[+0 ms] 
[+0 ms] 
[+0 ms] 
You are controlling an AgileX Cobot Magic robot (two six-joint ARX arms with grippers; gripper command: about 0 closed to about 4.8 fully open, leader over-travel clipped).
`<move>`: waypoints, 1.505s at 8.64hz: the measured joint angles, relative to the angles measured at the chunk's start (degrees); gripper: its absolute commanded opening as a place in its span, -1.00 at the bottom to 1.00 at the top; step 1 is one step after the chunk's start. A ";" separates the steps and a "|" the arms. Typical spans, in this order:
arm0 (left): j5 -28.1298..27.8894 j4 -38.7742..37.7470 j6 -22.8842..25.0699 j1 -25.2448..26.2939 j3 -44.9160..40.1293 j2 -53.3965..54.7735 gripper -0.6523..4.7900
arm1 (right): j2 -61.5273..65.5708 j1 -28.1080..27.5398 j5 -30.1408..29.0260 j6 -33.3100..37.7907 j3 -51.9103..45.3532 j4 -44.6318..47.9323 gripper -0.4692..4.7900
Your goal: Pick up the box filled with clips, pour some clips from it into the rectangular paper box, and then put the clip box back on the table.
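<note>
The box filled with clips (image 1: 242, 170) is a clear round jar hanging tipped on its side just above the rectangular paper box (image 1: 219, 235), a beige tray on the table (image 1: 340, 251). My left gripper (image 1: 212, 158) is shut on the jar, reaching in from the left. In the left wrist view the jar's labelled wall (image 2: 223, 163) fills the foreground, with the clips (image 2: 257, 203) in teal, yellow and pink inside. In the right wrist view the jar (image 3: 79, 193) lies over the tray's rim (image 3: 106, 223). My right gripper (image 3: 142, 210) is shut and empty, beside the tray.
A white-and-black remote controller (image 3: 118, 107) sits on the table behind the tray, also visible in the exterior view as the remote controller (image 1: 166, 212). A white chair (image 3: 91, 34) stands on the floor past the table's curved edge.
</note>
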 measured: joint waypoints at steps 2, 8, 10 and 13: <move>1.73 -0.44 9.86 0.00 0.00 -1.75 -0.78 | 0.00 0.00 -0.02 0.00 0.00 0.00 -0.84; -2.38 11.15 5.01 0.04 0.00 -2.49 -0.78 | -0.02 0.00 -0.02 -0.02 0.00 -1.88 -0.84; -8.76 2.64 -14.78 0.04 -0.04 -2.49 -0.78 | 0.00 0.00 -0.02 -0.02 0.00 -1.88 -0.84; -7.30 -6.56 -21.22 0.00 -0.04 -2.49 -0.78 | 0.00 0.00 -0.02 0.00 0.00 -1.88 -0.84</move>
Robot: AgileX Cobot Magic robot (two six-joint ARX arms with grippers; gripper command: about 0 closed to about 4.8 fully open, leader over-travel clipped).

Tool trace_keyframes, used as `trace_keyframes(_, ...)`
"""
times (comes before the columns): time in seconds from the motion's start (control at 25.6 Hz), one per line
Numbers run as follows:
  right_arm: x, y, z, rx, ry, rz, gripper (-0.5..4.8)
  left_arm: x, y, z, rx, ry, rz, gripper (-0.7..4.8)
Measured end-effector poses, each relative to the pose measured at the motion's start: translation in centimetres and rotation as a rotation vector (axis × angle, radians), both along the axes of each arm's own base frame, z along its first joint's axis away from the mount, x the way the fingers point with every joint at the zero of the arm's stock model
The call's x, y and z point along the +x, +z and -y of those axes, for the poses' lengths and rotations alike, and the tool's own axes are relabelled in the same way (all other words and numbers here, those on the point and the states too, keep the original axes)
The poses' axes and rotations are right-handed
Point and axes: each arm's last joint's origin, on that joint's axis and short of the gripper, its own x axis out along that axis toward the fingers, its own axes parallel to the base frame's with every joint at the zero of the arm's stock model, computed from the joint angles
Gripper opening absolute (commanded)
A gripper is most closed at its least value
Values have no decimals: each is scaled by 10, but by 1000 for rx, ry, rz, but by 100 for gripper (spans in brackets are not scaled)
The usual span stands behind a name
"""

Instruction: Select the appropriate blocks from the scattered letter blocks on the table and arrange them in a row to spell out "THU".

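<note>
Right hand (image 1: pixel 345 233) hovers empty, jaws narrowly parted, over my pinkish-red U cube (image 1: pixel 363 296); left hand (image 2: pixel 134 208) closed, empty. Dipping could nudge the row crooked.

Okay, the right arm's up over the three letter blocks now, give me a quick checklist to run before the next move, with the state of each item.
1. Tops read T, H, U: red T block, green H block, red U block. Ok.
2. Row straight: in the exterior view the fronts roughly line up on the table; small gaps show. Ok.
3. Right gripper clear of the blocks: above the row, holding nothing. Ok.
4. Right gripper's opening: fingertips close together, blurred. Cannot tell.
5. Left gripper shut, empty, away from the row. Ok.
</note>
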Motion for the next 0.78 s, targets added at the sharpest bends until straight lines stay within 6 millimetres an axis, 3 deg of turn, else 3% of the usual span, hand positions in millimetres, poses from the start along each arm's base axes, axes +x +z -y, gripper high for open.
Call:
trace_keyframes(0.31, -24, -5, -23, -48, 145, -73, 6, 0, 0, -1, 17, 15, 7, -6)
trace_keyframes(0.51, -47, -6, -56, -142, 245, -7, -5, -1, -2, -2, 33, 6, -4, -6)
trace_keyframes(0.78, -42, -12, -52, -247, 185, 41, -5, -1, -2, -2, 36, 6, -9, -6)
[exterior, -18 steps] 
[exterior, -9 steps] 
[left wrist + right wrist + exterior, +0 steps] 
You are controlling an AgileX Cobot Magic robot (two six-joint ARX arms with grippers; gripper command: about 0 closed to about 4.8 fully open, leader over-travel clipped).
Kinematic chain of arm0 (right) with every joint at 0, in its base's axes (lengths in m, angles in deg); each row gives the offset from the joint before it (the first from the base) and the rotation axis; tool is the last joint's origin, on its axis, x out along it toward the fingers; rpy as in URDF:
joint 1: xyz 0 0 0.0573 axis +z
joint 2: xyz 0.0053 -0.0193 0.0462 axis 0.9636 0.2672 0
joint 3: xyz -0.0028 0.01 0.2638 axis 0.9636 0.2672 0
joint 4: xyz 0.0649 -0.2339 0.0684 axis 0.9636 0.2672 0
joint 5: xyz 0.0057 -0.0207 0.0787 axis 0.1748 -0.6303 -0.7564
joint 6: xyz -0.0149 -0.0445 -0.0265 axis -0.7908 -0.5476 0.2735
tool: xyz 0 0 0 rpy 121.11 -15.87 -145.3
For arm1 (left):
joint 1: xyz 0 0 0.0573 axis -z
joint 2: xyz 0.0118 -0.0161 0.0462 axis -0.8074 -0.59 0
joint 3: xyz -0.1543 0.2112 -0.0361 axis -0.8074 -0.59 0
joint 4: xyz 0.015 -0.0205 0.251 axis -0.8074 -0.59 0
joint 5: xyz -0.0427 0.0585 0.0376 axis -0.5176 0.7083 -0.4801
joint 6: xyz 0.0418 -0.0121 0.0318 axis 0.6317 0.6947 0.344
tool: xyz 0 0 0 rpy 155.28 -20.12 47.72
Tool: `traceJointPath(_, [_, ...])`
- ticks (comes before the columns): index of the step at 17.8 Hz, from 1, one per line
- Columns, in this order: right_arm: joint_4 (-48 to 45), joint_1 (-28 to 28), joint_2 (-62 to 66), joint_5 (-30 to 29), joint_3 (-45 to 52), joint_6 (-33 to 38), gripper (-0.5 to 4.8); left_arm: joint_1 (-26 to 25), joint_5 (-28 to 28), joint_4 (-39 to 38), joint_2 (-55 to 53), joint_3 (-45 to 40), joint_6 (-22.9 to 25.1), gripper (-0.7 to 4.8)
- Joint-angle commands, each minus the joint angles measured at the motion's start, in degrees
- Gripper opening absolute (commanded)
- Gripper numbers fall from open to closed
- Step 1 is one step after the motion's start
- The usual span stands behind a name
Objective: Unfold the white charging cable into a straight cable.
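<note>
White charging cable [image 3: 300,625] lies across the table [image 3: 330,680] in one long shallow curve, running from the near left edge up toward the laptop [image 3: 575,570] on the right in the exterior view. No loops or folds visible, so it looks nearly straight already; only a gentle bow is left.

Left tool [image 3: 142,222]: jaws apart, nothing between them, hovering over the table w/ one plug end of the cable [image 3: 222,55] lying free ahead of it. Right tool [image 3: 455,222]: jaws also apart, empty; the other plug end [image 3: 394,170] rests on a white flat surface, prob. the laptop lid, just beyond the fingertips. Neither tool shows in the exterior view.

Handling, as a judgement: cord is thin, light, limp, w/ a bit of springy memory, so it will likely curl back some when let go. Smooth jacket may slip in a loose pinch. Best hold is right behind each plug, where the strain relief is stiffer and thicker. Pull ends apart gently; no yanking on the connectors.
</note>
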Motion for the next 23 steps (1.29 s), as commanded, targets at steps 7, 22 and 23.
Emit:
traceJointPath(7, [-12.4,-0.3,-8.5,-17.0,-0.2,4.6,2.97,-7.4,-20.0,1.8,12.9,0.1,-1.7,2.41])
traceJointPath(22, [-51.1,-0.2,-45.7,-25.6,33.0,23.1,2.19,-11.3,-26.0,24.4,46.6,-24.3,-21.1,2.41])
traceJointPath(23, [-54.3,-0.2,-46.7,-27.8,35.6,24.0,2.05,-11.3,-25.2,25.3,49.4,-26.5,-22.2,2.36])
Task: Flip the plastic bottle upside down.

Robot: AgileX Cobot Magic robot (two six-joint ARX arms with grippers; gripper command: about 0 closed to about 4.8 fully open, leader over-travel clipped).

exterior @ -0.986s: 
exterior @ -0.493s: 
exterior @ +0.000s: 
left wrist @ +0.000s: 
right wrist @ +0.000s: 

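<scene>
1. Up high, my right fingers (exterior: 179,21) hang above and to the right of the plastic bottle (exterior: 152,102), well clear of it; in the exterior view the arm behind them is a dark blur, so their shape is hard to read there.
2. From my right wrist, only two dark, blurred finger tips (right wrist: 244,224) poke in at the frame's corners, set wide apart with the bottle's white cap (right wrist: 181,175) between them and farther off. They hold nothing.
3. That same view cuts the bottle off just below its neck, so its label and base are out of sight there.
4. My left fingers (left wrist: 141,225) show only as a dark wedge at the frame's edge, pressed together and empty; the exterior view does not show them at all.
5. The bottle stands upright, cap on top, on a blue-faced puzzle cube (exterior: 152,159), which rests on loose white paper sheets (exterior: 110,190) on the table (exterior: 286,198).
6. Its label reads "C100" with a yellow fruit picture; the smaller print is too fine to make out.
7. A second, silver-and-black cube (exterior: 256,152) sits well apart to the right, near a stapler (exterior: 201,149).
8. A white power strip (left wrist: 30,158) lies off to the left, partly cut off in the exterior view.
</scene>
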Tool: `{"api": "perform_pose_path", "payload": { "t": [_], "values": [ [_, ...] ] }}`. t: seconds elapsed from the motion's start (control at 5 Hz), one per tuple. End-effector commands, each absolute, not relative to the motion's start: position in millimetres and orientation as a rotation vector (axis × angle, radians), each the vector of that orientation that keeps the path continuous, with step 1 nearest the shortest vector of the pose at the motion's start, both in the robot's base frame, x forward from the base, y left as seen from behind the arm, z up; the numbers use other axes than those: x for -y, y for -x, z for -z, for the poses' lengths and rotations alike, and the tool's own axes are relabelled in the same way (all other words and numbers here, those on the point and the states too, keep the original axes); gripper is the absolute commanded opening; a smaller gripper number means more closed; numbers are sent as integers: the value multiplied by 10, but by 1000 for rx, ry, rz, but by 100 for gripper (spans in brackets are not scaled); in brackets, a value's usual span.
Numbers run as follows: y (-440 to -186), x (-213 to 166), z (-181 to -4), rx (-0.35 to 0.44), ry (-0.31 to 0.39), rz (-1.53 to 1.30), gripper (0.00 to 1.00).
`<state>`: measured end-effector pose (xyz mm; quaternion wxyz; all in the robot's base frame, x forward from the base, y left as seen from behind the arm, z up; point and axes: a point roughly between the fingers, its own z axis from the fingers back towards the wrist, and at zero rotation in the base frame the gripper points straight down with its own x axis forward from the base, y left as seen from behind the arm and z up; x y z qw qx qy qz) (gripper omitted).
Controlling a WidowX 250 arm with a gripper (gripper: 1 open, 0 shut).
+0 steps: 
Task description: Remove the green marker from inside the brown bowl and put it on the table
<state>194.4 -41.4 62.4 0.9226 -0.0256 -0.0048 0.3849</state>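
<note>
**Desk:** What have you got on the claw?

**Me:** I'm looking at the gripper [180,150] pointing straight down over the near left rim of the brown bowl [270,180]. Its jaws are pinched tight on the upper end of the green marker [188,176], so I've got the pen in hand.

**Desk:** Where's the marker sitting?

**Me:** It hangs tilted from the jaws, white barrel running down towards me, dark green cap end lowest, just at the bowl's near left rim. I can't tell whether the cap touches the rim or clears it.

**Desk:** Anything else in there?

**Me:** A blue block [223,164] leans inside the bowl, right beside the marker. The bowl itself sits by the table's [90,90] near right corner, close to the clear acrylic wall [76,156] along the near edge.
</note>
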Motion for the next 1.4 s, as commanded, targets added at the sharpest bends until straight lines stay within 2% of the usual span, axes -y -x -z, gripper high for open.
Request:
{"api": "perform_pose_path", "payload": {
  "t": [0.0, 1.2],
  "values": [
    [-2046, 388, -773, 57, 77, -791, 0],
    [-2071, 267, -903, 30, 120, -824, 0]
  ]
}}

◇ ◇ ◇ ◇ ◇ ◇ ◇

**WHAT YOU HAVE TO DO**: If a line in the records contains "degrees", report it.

**TASK OUTPUT**:
`<move>`: waypoints, 1.505s at 8.64hz: the measured joint angles, relative to the angles measured at the chunk's start (degrees); gripper: its absolute commanded opening as a place in its span, -1.00 at the bottom to 1.00 at the top; step 1 is one step after the chunk's start. A ";" separates the steps and a "|" the arms. Typical spans, in this order:
- Joint-angle commands, each minus the joint angles measured at the motion's start, in degrees

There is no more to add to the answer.